● Your objective
Everything in the listing below must be reproduced exactly, apart from its images.
== Segment start ==
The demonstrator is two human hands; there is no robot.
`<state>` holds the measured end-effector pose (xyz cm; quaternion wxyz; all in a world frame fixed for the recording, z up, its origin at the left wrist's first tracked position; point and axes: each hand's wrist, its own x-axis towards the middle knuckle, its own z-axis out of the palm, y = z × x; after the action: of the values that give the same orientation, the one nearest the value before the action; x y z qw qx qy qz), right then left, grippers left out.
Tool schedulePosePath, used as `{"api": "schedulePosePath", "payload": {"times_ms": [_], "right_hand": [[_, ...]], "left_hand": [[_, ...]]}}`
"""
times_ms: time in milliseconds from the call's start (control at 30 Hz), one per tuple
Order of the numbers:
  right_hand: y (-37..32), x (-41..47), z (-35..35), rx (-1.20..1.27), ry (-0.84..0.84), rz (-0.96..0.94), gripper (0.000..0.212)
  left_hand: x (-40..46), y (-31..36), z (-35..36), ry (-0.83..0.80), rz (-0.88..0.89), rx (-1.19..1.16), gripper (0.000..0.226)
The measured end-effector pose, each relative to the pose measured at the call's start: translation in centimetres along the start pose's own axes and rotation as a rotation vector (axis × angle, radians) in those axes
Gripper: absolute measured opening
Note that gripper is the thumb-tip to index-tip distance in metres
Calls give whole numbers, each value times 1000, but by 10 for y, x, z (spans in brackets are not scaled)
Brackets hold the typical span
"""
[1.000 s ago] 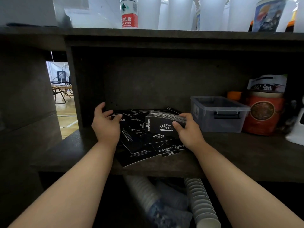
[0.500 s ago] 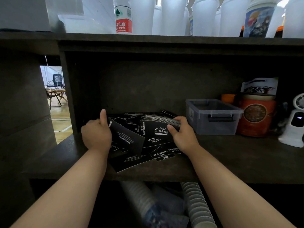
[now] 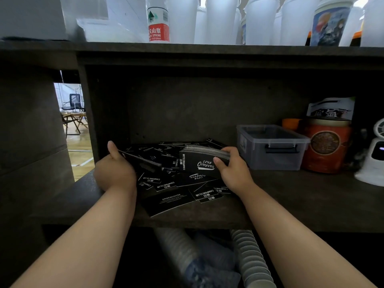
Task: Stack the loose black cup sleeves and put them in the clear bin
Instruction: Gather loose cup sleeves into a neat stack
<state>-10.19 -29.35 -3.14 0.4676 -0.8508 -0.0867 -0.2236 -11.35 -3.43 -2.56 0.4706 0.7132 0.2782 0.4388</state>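
Two bare forearms reach in from the bottom edge, one on each side. No sleeve covers either arm as far as the edge. The left hand (image 3: 115, 175) and the right hand (image 3: 233, 172) are ungloved, with short, plain nails on the thumbs. Wrists are uncovered.

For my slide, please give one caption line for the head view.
Right hand holds a stack of black cup sleeves; left hand lifts one loose sleeve beside the clear bin.
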Motion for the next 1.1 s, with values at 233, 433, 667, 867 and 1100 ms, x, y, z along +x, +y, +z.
{"api": "schedulePosePath", "payload": {"times_ms": [233, 433, 667, 867, 1100], "right_hand": [[1, 0, 0, -4, -3, -4, 37], [2, 1, 0, -7, 3, -8, 37], [2, 1, 1, -10, 12, -13, 37], [3, 3, 1, 3, 73, 1, 37], [4, 2, 1, 2, 74, -10, 36]], "left_hand": [[-3, 6, 5, 3, -108, -149, 69], [-1, -4, 17, -204, -162, -307, 18], [-7, -9, 22, -475, 66, -181, 31], [-1, -8, 24, -496, 38, -179, 61], [-6, -4, 24, -561, 144, -269, 53]]}}
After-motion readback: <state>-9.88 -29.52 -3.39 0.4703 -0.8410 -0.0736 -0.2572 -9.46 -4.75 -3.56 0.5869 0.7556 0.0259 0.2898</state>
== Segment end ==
● Exercise solution
The demonstrator is two human hands; there is no robot.
`<state>` holds the measured end-effector pose (xyz cm; quaternion wxyz; all in a world frame fixed for the recording, z up, its origin at the left wrist's first tracked position; point and axes: each hand's wrist, its own x-axis towards the middle knuckle, its own z-axis out of the palm, y = z × x; after the action: of the values that give the same orientation, the one nearest the value before the action; x y z qw qx qy qz), right then left, grippers left out.
Tool schedulePosePath, used as `{"api": "schedulePosePath", "payload": {"times_ms": [_], "right_hand": [[_, ...]], "left_hand": [[_, ...]]}}`
"""
times_ms: time in milliseconds from the call's start (control at 30 Hz), one per tuple
Order of the numbers:
  right_hand: y (-37..32), x (-41..47), z (-35..35), rx (-1.20..1.27), ry (-0.84..0.84), rz (-0.96..0.94), gripper (0.000..0.212)
  left_hand: x (-40..46), y (-31..36), z (-35..36), ry (-0.83..0.80), rz (-0.88..0.89), rx (-1.19..1.16), gripper (0.000..0.226)
The measured end-effector pose, each relative to the pose measured at the call's start: translation in centimetres along the start pose's own axes and rotation as a rotation vector (axis × angle, radians) in those axes
Gripper: absolute measured opening
Note that gripper is the thumb-tip to index-tip distance in metres
Calls give whole numbers, each value times 1000, but by 10 for y, x, z (spans in brackets are not scaled)
Brackets hold the typical span
"""
[1.000 s ago] 
[0.500 s ago] 
[now] 
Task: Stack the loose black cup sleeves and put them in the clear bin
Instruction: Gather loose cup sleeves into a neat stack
<state>-10.19 -29.35 -3.14 0.4676 -0.8508 -0.0867 -0.2236 -11.35 -3.43 -2.56 0.4706 0.7132 0.2782 0.4388</state>
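Two bare forearms reach in from the bottom edge, one on each side. No sleeve covers either arm as far as the edge. The left hand (image 3: 115, 175) and the right hand (image 3: 233, 172) are ungloved, with short, plain nails on the thumbs. Wrists are uncovered.

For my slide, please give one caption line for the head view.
Right hand holds a stack of black cup sleeves; left hand lifts one loose sleeve beside the clear bin.
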Motion for the next 1.1 s, with values at 233, 433, 667, 867 and 1100 ms, x, y, z along +x, +y, +z.
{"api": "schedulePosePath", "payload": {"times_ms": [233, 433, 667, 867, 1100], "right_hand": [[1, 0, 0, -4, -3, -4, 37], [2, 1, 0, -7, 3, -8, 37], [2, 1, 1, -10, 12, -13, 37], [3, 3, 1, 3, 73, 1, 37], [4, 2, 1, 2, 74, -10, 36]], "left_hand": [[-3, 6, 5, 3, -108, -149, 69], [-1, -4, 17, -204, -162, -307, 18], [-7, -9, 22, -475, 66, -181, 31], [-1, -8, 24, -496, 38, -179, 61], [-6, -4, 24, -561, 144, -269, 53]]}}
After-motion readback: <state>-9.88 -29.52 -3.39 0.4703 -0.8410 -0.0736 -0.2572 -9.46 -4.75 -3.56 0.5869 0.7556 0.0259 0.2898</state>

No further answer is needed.